Among the entries below, retype exactly the lines starting with the one with "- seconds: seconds" and going on through the one with "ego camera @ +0", but not the pictures.

--- START ---

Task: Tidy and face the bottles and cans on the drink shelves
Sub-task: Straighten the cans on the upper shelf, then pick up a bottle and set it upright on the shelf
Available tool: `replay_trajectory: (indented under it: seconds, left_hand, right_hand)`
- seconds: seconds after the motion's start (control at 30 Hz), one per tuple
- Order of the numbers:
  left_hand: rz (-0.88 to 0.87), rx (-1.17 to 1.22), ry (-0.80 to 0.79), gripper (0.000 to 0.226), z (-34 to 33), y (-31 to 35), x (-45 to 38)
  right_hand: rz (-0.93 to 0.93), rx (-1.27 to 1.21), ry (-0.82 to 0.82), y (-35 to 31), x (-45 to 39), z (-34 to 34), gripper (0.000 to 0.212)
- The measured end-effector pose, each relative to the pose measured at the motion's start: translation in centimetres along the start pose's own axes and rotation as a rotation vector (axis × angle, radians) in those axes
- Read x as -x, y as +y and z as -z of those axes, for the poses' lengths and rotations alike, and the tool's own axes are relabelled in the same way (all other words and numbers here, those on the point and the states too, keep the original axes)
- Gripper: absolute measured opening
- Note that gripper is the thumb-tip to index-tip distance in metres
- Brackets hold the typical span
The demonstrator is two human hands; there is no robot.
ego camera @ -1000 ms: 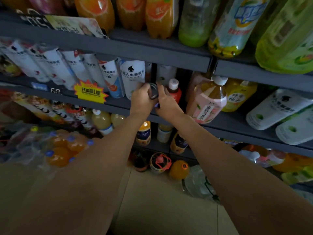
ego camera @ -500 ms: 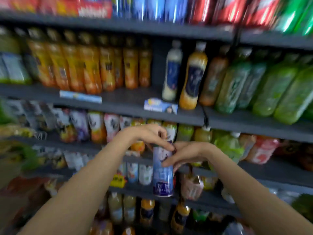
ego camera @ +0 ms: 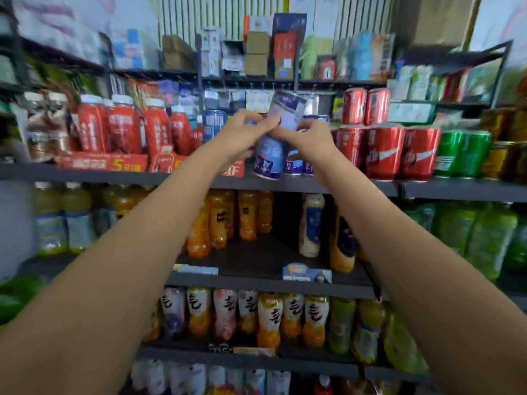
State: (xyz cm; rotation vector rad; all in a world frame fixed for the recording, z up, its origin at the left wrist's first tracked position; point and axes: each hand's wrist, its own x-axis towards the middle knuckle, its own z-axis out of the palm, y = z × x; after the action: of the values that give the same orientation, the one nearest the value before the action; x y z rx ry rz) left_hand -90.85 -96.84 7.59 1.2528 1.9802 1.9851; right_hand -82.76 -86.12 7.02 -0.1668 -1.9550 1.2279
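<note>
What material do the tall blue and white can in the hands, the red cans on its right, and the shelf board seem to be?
Blue and white can: probably thin metal, printed and slightly glossy, though blurred. Red cans: likely aluminium, with bright streaks of reflected light. Shelf board: probably painted metal, dark grey, matte and thin-edged.

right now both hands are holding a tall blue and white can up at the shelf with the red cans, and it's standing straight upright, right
Not quite. The left hand and right hand do hold the tall blue and white can at the shelf with the red cans, but the can is tilted, its top leaning to the right, not upright. The head view shows this.
</note>
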Motion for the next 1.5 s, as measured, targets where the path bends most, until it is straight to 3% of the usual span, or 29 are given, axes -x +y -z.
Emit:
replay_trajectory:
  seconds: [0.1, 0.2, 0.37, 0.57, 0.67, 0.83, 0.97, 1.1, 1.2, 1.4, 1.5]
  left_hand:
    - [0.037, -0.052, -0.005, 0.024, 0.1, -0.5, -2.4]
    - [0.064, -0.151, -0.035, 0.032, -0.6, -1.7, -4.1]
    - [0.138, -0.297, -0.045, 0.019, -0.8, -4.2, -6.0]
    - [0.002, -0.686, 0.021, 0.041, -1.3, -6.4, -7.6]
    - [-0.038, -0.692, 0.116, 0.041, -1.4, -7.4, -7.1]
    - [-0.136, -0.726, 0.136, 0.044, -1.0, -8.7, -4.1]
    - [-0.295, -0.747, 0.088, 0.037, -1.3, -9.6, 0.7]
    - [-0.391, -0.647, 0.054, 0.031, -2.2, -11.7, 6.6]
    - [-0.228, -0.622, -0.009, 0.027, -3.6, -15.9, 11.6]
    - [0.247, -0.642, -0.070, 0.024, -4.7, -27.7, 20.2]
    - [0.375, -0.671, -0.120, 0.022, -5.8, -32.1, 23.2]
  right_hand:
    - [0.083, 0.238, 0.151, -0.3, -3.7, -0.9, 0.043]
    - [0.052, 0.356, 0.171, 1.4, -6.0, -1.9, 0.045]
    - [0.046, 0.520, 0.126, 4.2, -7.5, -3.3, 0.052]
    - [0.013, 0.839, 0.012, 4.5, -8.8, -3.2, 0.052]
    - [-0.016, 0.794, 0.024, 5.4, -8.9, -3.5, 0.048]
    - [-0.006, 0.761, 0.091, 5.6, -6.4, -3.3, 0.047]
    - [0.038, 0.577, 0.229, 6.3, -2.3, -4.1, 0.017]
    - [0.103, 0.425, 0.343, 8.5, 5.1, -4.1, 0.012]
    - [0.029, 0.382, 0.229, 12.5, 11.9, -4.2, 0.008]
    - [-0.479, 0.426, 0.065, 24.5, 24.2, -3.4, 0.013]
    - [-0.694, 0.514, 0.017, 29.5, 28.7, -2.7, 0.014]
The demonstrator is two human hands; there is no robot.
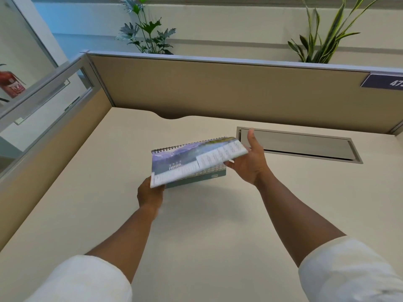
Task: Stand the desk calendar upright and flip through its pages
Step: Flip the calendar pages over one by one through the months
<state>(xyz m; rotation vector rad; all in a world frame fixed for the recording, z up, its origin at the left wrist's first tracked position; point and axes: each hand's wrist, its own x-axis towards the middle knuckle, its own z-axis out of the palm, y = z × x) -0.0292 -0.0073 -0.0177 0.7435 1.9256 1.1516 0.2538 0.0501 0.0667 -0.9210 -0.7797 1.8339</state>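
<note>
At the far left, a red fire extinguisher (9, 83) shows behind a glass panel (46, 92), cut off by the frame edge, its label unreadable. A cream desk (196, 247) fills the lower view, walled by tan partitions (218, 88).

The left hand (150, 194) reaches up from a white sleeve (87, 280) and meets the near-left corner of the desk calendar (192, 164). Its fingers pass under the lifted page and are hidden there, so only the back of the hand shows; it appears to pinch that corner, though the grip itself cannot be made out.

The calendar sits near the middle of the desk, its teal base resting on the surface. Its long axis runs left to right, rising slightly toward the far right, with the spiral binding along the far edge and the free edge toward the person. The top page, a mountain scene with a date grid, is raised and blurred; its print cannot be read.

The right hand (250, 162) supports the page's right end, palm up, fingers curled beneath it and thumb spread upward, loosely open. Behind it lies a grey cable hatch (305, 144) set in the desk. Two plants (148, 29) rise behind the partition, and a blue number tag (383, 81) is cut off at right.
</note>
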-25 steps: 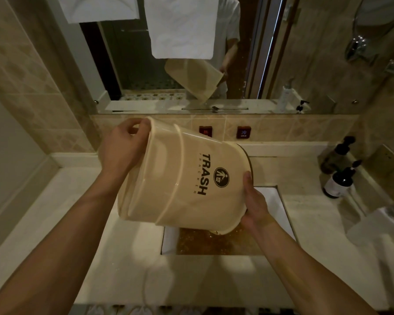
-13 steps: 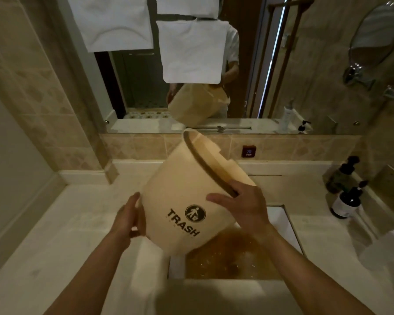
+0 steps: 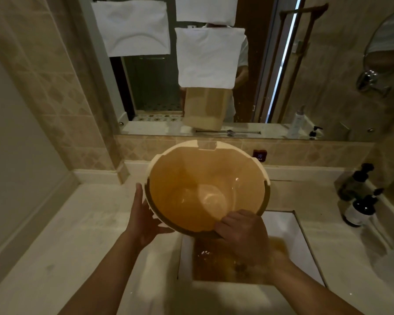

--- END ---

# Exercise answer
- seconds: seconds after the motion's start (control at 30 Hz), one per tuple
- Order of the numbers:
  left_hand: rz (-0.88 to 0.87), rx (-1.17 to 1.22), ry (-0.80 to 0.79), gripper (0.000 to 0.226), z (-34 to 33), y (-31 to 35), x (-45 to 38)
  right_hand: rz (-0.93 to 0.93), rx (-1.27 to 1.21), ry (-0.82 to 0.82), y (-35 to 31), x (-45 to 39), z (-34 to 34), gripper (0.000 to 0.212)
- The measured end-effector pose, each relative to the pose measured at the motion's start: translation in centimetres along the start pose's own axes and rotation as a rotation vector (axis × angle, radians) in those axes
- Read x as -x, y as +y and z as -z of those axes, for the poses' lengths and rotations alike, and the tool's own axes are relabelled in the same way (all other words and numbers here, those on the point and the states too, keep the original axes)
- Gripper: absolute measured opening
- Note that gripper is the thumb-tip to index-tip distance in metres
- Brackets hold the typical span
The demonstrator is two human hands; there is no robot.
ego camera @ -1000 ms: 
ego camera @ -500 ms: 
ego camera @ +0 ms: 

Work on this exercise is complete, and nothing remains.